**About this task:** Look through the listing below for the string "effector". Show each line where it occurs.

--- Input data Enclosed Below ---

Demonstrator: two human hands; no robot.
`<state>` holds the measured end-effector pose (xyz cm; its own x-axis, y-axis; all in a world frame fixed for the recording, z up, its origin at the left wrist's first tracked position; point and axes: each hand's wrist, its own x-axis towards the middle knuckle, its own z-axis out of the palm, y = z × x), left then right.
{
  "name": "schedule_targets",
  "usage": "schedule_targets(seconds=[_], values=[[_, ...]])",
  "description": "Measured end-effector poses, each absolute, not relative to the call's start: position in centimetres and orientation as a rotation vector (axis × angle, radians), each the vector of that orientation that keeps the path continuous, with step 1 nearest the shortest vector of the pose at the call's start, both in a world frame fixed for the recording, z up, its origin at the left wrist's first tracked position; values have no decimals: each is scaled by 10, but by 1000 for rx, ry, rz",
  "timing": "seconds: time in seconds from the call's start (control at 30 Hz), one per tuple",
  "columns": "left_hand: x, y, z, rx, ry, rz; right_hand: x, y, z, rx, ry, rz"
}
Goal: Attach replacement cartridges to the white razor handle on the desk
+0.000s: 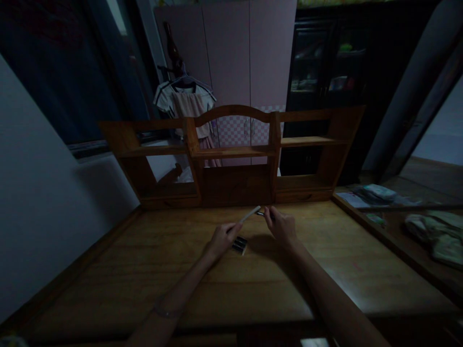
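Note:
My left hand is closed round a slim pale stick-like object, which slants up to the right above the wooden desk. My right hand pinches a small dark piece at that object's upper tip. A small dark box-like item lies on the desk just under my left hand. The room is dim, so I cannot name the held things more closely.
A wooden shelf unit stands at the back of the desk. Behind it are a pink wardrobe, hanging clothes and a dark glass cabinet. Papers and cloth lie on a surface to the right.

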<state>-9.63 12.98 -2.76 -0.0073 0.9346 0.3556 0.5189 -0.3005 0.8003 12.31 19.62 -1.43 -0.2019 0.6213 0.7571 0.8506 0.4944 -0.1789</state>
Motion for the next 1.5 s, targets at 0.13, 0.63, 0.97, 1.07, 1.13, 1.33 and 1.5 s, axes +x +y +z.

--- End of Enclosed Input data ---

**Response:**
`<state>` holds the measured end-effector pose (xyz cm; its own x-axis, y-axis; all in a world frame fixed for the recording, z up, its origin at the left wrist's first tracked position; point and axes: each hand's wrist, its own x-axis towards the middle knuckle, its own z-axis out of the palm, y = z × x), left then right.
  "description": "Measured end-effector poses, each absolute, not relative to the call's start: position in centimetres and orientation as a rotation vector (axis × angle, radians), each the vector of that orientation that keeps the path continuous, with step 1 nearest the shortest vector of the pose at the call's start, both in a world frame fixed for the recording, z up, its origin at the left wrist's first tracked position; values have no decimals: each is scaled by 10, but by 1000 for rx, ry, rz",

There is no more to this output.